Being able to produce custom plastic parts on demand has been transformative for industry and hobbyists alike. But 3D printing is not just about plastics anymore — materials like concrete, metal, wood, and also conductive and magnetic materials have opened up new worlds of possibilities. Unfortunately, printing with new materials can be very difficult. Understanding how to get successful prints from a new material is typically a time-consuming and costly process of trial and error. It can take thousands of prints to determine the correct parameters, like print speed and material deposition rate. To make matters worse, ideal parameter values can change with varying environmental conditions and between batches of material.
Problems such as these can keep many from experimenting with using alternative materials in 3D printing, losing out on all of the possibilities they provide. There may be a better path forward coming on the horizon, however. Researchers at MIT have developed a method to simplify the process of choosing optimal 3D printing parameters with the help of machine learning. The system uses computer vision to monitor prints in real-time and can even correct prints on the fly before they have a chance to go astray.
First, the team needed to get the hardware configured, so a 3D printer was outfitted with a pair of cameras aimed at the extruder. Lights are then shined at the material as it is deposited so that the amount of light passing through can be captured by the cameras to serve as a proxy for the material’s thickness. That data is fed into a neural network, in real-time, that is capable of making predictions about the best parameters to use for the print. Those predictions can then be used to tune the printer as it progresses with the print.

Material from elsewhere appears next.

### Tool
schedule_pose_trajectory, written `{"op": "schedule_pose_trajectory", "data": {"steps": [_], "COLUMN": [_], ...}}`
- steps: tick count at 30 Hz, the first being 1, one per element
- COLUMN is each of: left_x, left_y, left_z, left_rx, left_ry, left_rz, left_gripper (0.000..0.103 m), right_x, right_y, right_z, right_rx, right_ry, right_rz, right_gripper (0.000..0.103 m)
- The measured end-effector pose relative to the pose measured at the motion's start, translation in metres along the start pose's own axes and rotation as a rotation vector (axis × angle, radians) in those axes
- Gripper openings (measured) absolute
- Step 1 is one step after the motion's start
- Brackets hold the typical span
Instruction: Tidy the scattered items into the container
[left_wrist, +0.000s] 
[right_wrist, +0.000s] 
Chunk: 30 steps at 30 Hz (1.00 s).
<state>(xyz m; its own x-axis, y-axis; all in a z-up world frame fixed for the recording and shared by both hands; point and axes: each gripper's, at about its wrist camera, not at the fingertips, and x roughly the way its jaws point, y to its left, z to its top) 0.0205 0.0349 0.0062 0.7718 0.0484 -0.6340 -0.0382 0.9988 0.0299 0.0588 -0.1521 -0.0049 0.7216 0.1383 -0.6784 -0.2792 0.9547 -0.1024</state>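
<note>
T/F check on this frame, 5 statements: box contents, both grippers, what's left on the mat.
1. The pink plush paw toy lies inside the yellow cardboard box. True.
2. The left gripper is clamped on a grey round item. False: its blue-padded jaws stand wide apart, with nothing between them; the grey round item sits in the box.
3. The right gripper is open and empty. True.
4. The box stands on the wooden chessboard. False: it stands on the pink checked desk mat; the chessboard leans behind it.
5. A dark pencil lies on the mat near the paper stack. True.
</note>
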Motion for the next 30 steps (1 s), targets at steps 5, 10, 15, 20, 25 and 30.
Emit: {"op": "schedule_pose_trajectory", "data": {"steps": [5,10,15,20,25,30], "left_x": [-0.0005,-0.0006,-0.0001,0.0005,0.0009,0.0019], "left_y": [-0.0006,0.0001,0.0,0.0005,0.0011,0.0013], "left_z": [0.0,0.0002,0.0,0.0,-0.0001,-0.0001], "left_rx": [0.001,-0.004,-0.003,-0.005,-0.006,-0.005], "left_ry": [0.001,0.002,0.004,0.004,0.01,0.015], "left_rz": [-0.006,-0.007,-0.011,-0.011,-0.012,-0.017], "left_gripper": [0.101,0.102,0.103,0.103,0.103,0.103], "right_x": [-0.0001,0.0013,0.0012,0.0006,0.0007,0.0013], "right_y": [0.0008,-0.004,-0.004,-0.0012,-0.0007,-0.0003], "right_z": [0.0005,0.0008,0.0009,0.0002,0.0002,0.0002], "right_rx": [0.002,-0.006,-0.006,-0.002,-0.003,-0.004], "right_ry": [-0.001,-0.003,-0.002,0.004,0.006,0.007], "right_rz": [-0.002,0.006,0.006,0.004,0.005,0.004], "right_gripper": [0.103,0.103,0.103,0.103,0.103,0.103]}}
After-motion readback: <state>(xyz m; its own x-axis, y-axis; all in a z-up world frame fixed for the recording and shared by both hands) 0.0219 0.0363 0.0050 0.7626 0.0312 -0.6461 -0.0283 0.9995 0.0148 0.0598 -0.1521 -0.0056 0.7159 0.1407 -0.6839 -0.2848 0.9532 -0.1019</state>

Before the network was ready to be used, it of course needed to be trained. The team decided on a reinforcement learning-based approach, in which the model learns through trial and error. When a set of parameters produces an object that is very close to the expected output, the model is rewarded so that it knows it is on the right track. But to achieve a high degree of accuracy with a model like this, it would need to be shown millions of prints.
It would seem that the researchers did in fact have some plans for their lives other than training this model, so rather than create all of these physical 3D prints, they opted to do it in a simulated environment. The real world is not quite so nice and tidy as what might be expected from a computational simulation, however, so they first needed to inject some noise into the simulation with a numerical model that closely approximates the noise seen with a real-world 3D printer. This yielded very realistic data, and allowed it to be collected very quickly.
With the hurdles having been cleared, it was time to check and see if all of this work actually panned out in reality. This new machine learning-powered printer controller was compared with some traditional controllers. The new technique was found to produce more accurate results, and it was noted that it performed especially well when it came to infill printing. Existing methods often deposited too much material, sometimes to the point where the test object bulged up and was ruined, but the new method adjusted parameters and kept the print on the right track.
The controller was even found to be capable of adjusting to new materials in the field, without needing to revalidate the manufacturing process. With the successes that they have seen so far with 3D printing, the team is now exploring how they can apply their innovation to other manufacturing processes. They also believe that there is room for improvement on the 3D printing side of things as well — they are presently exploring how they can use their method when multiple materials are being printed at the same time.